Try adding garlic, which is an anti-viral, anti-bacterial and anti-fungal, while oregano also provides anti-bacterial essential oil, so these two small ingredients alone can offer health benefits. Eat fermented foods (such as sauerkraut, kimchi, miso, kombucha, rejuvelac, fermented soda, yogurt, or kefir). They support your immune function, which is important during the seasonal changes.
DRINK MORE WATER
You can experience dehydration even during the fall. Dry central heat robs your body and skin of vital moisture. If you keep hydrated, your mucous membranes also stay hydrated, working much more effectively to filter our disease causing organisms. We also often go back to drinking warm teas, but these dehydrate the body. Instead, drink warm water with lemon, or a herbal tea to ensure you are fully hydrated all the time.
FLU SHOTS
Check with your doctor to find out when the annual flu shot is available. If your doctor can give you the shot in the office combine it with a check-up. If your doctor does not administer the shot, check local events for flu shot clinics. You may also want to get a pneumonia shot also. Remember that the flu shot is recommended for adults, especially those with a health condition such as diabetes, auto-immune or heart disease that makes them more at risk for the serious complications of the flu.
FALL ALLERGIES
Late summer and early fall bring on another season that triggers allergic reactions. Outdoor molds become plentiful in the fall in gutters, soil, vegetation, rotting wood and fallen leaves. You can reduce your exposure to fall allergens. Try to avoid being outdoors in the morning hours between 5:00 and 10:00 a.m. when pollen dispersal is peaking; avoid lots and fields where ragweed grows; shower and wash hair immediately after coming in from outside activities, and especially before going to bed; keep the windows and doors of your home and car closed.
NATURAL REMEDIES
Echinacea can have a part to play to boosting your fall wellness. While it has been proven to increase the number of white blood cells, do not take it for too long: perhaps two weeks on, two weeks off so your body isn’t adjusted to it or over-stimulated. Some people believe that vitamin C and zinc tablets can help ward off ear, nose and throat problems in the winter. Zinc is vital for supporting your immune system and good for wound healing.
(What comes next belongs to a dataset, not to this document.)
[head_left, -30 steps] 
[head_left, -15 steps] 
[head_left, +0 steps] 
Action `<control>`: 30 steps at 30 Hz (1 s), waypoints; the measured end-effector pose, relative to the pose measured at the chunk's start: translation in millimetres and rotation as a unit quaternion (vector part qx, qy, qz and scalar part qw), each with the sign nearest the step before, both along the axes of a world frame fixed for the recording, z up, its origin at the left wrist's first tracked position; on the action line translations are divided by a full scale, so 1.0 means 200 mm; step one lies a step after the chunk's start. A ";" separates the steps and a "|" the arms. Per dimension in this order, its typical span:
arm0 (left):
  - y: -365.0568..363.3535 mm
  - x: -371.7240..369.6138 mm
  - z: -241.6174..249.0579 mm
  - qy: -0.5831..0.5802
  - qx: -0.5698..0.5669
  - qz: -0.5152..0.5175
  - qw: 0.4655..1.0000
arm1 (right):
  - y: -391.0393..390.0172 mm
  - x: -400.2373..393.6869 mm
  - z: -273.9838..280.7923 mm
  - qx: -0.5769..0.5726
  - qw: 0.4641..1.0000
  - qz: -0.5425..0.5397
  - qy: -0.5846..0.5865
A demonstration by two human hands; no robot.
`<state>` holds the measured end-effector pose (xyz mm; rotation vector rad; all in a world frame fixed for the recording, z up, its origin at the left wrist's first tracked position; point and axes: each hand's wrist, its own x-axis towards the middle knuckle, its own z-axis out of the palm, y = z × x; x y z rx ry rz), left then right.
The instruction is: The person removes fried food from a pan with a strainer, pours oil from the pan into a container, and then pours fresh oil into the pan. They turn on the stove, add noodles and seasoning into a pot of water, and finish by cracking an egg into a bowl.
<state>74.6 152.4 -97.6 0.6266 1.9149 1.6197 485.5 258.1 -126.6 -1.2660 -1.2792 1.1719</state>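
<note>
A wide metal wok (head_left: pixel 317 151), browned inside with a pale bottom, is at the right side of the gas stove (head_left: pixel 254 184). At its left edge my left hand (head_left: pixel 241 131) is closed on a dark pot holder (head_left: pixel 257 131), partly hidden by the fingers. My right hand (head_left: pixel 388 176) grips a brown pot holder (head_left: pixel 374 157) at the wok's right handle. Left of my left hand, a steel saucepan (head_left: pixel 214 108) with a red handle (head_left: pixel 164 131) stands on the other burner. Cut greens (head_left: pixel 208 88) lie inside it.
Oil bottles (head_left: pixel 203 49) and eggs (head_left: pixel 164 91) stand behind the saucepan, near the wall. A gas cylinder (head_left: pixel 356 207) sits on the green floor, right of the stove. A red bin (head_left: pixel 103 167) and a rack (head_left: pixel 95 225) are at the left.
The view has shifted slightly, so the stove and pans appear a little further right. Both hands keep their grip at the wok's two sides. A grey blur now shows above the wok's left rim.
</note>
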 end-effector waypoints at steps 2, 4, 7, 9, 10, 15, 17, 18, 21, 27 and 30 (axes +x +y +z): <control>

Similarly, Manuka honey is believed to have anti-bacterial, anti-fungal and anti-viral properties. Consider taking a Vitamin B complex will help to boost your energy particularly if you are stressed. Add Vitamin D, at this time of year the sunlight reduces and our ability to synthesize Vitamin D decreases, most people are depleted in this vitamin. Don’t forget we all need to be taking omega-3 oils since all of your cell membranes need it, they are essential to good brain and body functioning.
SLEEP
As the nights appear quicker, you will need to also start to follow the light and start to sleep and relax your body earlier. As tempting as it can be to stay up watching TV all night, it will increase your health and longevity to get your beauty sleep. If this is not doable, have a nap. Energy levels can wane during autumn, so take a short afternoon nap lasting between 20-30 minutes and give yourself a quick energy boost.